Bean offers a lot of ideas on how to both make papers easier to grade for teachers AND more useful for students. Imagine that -- a process that works well for both parties! There's even a whole chapter called "Writing Comments on Students' Papers." Here are some of the ideas I want to incorporate into my paper assignments and grading:

* Bean goes through the whole paper structure offering concrete ideas for grading different sections -- thesis, organization (macro & micro levels), stylistic issues, and so on. Finally, he offers suggestions for "writing revision-oriented end comments", which he calls "strengths - major problems - recommendations":
---- Describe strengths ("you're on the right track with X")
---- Address 2-3 major problems ("sometimes I got lost when you ...")
---- Recommendations ("for your next draft, you need to do the following") (pp. 250-251).

* Bean offers several concrete suggestion for comments on page 244 ("Nice comparison of X to Y here" ... "Expand & explain -- could you give an example here?" ... "What's your evidence for this assertion?")

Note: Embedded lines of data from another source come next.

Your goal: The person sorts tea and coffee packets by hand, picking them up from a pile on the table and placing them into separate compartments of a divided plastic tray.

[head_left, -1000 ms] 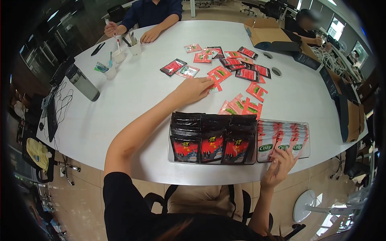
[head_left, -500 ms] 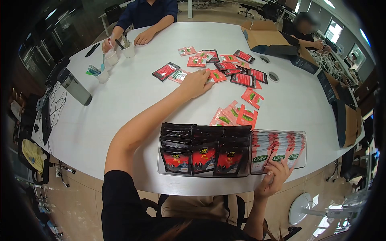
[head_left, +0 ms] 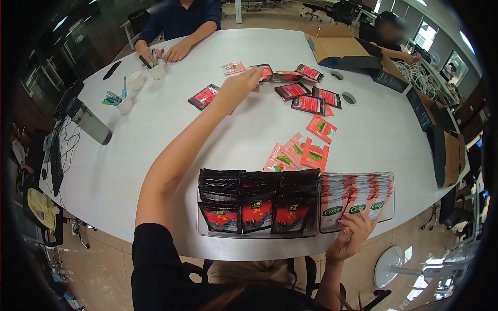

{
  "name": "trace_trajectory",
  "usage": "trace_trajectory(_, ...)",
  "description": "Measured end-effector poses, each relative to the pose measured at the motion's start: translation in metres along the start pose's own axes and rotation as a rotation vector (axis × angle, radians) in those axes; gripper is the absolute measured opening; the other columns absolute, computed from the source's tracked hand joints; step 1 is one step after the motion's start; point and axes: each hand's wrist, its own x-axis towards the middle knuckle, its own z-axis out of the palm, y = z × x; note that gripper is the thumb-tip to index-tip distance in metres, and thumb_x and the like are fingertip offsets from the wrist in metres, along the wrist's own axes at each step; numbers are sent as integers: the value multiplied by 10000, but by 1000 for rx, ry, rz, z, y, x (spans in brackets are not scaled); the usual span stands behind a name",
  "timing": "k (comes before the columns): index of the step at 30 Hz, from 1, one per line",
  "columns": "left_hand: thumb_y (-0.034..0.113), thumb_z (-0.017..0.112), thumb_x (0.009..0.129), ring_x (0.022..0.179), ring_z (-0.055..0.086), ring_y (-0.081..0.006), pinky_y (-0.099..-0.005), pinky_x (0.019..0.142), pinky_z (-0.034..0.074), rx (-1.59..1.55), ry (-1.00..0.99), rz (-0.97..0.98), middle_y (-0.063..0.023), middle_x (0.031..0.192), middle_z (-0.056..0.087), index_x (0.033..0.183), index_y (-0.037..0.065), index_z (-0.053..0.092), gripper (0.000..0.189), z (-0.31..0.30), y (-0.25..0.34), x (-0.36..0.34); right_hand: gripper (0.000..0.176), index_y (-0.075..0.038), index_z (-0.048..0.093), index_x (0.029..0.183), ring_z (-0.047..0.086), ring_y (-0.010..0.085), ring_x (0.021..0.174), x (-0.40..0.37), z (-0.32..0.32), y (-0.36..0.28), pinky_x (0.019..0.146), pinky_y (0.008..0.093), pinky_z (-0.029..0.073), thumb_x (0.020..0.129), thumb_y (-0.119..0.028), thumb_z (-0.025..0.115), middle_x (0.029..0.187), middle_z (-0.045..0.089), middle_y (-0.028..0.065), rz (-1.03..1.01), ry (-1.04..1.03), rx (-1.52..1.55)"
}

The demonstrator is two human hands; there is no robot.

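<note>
Big view: the desk (head_left: 129,171), black packets (head_left: 257,212) and Cozy packets (head_left: 358,199) upright by its near edge, loose sachets (head_left: 309,104) strewn towards the far edge. My left hand (head_left: 239,89) is nearer those; a half-covered sachet (head_left: 266,71) sits right at its fingertips, long axis hidden, grip impossible to tell. My right hand (head_left: 355,236) rests loosely curled against Cozy; any pinch, unclear.
</note>
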Motion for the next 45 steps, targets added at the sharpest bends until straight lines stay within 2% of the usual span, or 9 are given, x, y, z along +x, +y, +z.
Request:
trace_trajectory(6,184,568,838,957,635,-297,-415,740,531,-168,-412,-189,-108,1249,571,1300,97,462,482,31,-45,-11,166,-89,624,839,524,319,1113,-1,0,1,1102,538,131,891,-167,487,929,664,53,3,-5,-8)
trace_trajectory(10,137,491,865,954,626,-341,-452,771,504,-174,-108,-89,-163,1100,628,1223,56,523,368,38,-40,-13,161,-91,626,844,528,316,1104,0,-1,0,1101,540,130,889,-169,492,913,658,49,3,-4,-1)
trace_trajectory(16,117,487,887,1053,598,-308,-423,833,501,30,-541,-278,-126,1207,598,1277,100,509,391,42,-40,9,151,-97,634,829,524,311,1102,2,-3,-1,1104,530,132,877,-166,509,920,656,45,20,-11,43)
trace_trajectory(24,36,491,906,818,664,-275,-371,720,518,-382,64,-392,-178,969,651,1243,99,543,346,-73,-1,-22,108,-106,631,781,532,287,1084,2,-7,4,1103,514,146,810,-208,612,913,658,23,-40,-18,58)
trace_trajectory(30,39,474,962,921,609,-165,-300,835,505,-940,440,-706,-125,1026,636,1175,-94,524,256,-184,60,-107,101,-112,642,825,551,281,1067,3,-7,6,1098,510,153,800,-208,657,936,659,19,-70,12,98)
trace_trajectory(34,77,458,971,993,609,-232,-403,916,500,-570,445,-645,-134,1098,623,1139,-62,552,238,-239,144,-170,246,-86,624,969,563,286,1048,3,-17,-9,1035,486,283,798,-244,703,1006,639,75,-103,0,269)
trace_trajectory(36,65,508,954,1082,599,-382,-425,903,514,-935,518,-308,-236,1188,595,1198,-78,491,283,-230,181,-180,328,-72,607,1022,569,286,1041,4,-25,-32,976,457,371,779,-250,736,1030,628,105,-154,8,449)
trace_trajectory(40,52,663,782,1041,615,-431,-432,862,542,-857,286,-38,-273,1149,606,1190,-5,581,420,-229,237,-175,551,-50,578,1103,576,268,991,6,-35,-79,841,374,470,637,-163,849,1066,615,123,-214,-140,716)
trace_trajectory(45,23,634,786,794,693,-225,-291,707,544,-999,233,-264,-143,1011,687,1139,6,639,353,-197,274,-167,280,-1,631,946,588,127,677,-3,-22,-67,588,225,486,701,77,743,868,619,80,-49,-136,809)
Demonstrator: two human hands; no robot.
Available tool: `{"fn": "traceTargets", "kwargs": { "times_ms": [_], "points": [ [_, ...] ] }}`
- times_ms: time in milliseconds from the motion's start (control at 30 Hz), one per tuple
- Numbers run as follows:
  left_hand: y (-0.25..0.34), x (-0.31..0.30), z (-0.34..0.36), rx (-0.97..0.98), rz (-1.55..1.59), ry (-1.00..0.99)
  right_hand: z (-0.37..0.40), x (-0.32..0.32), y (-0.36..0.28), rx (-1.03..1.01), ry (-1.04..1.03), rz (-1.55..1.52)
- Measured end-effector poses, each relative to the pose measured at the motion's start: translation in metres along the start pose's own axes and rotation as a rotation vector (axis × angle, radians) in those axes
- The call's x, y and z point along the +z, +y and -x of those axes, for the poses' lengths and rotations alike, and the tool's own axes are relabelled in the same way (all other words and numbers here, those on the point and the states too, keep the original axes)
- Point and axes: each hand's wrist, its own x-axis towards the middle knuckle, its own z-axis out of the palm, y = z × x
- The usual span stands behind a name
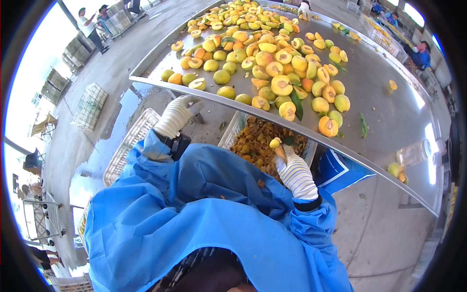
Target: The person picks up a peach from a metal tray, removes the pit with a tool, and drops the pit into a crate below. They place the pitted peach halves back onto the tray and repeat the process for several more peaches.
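Note:
My right hand (294, 174), in a striped knit glove, is closed on a small yellow piece of peach (275, 143) at its fingertips. It is over a white crate (235, 127) filled with brownish-orange fruit scraps (255, 146). My left hand (177, 116), gloved too, is just outside the metal table's near edge, its fingers apart with nothing visible in them. Many whole and halved yellow peaches (281, 85) lie heaped on the metal table (389, 126) in front of me, a few green leaves (296, 104) among them.
A white crate (129, 146) stands at my left, and a blue bag (340, 170) lies under the table at my right. Another person's gloved hand (305, 10) reaches onto the table's far end. Stacked crates (90, 107) and people (90, 29) are further left.

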Motion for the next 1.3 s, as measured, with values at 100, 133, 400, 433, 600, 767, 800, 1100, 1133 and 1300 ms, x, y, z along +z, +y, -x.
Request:
{"fn": "traceTargets", "kwargs": {
  "times_ms": [100, 133, 400, 433, 600, 767, 800, 1100, 1133, 1300],
  "points": [
    [0.052, 0.031, -0.053, 0.188, -0.188, -0.041, -0.006, 0.003, 0.004, 0.056, 0.043, -0.070],
    [0.069, 0.042, -0.070, 0.189, -0.251, -0.024, -0.008, 0.007, 0.009, 0.065, 0.054, -0.059],
    [0.122, 0.123, -0.167, 0.057, -0.151, -0.374, -0.023, -0.005, 0.004, 0.267, -0.034, -0.036],
    [0.124, 0.128, -0.176, -0.017, -0.162, -0.379, -0.026, -0.008, 0.003, 0.297, -0.042, -0.006],
    [0.080, 0.137, -0.203, -0.015, 0.016, -0.323, -0.024, 0.007, 0.010, 0.112, 0.098, -0.086],
    [0.108, 0.096, -0.112, -0.013, 0.919, -0.259, -0.013, -0.009, -0.011, 0.045, 0.143, -0.366],
    [0.112, 0.088, -0.088, -0.041, 1.172, -0.317, -0.008, -0.011, -0.018, 0.032, 0.143, -0.452],
    [0.147, 0.141, 0.034, -0.069, 1.429, -0.392, 0.000, -0.001, -0.021, -0.165, 0.308, -0.468],
    [0.147, 0.141, 0.036, 0.007, 1.333, -0.397, 0.001, 0.000, -0.020, -0.157, 0.310, -0.416],
    [0.136, 0.154, 0.029, 0.063, 1.221, -0.502, -0.001, 0.005, -0.020, -0.163, 0.372, -0.174]
  ]
}}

* Bean states that students' prose contains fewer errors than teachers sometimes perceive. Bean quotes Williams (1981) who "notes that many teachers read student essays with the the primary purpose of finding errors, whereas they read their own colleagues' drafts-in-progress for ideas." (p. 60). Definitely some truth there for me, which is humbling.

* Bean therefore recommends focusing on higher-level organization problems & argument-making rather than on sentence-level errors.

* Overall, he suggests limiting "... commentary to a few problems that you want students to tackle when preparing the next draft. ... [E]stablish a hierarchy of concerns descending from higher-order issues (ideas, organization, development , and overall clarity) to lower-order issues (sentence correctness, style, mechanics, spelling...) ... [L]imit your comments to only two or three of the questions; proceed to lower-order concerns only when a draft is reasonably successful at the higher levels." (p. 242-243)

* "Hold students responsible for finding & fixing their own errors" in rewrites. Teachers should mark sentence-level errors (i.e., grammatical, spelling) with a check in the margin & ask students to revise them in a later draft. If these errors are significant, teachers can mark the final grade down -- and revise it upward if the student resubmits the paper and fixes the errors. (p. 69)

One possible solution is to line-edit one early passage and then simply mark other errors in the margin. (p. 246) "This allows me to comment on papers as if they were drafts in progress and yet assign a grade as if they were finished products. Students are satisfied with their grades do not rewrite ... [T]he point of your commentary is to stimulate and guide revision." (p. 235)

* Suggest they read their writing out loud & then revise. Hmmm ... good ideas for any of us who are writing!

For me ...
* I will modify the Reference Observations paper assignment so that they write it for a new librarian, what to do & not do in a reference interview setting and why, based on observations and analysis of literature. (Clarify the audience for the paper).

* Require more detail about papers than just "topic & audience" in class. Perhaps 2-3 sentences about topic, audience, items to be discussed, etc. Bean says that "these ... sentences can reveal a surprising number of problems in students' drafts, enabling teachers to identify students who need extra help." p 222. And the goal for me is to improve their writing -- and therefore thinking! -- about the topics we're having them write about. Extra help is a good thing, if it helps students' thought processes improve.

* My new attitude for grading: first things first. Evaluate ideas and overall structure first, then notice grammar, spelling, etc. Allow rewrites when temporally feasible, and grade as if they will be rewriting.

I'm curious to see how all this plays out in the grading room.

For More Information
* Bean, John C. Engaging Ideas : The Professor's Guide to Integrating Writing, Critical Thinking, and Active Learning in the Classroom. Jossey Bass, 1996.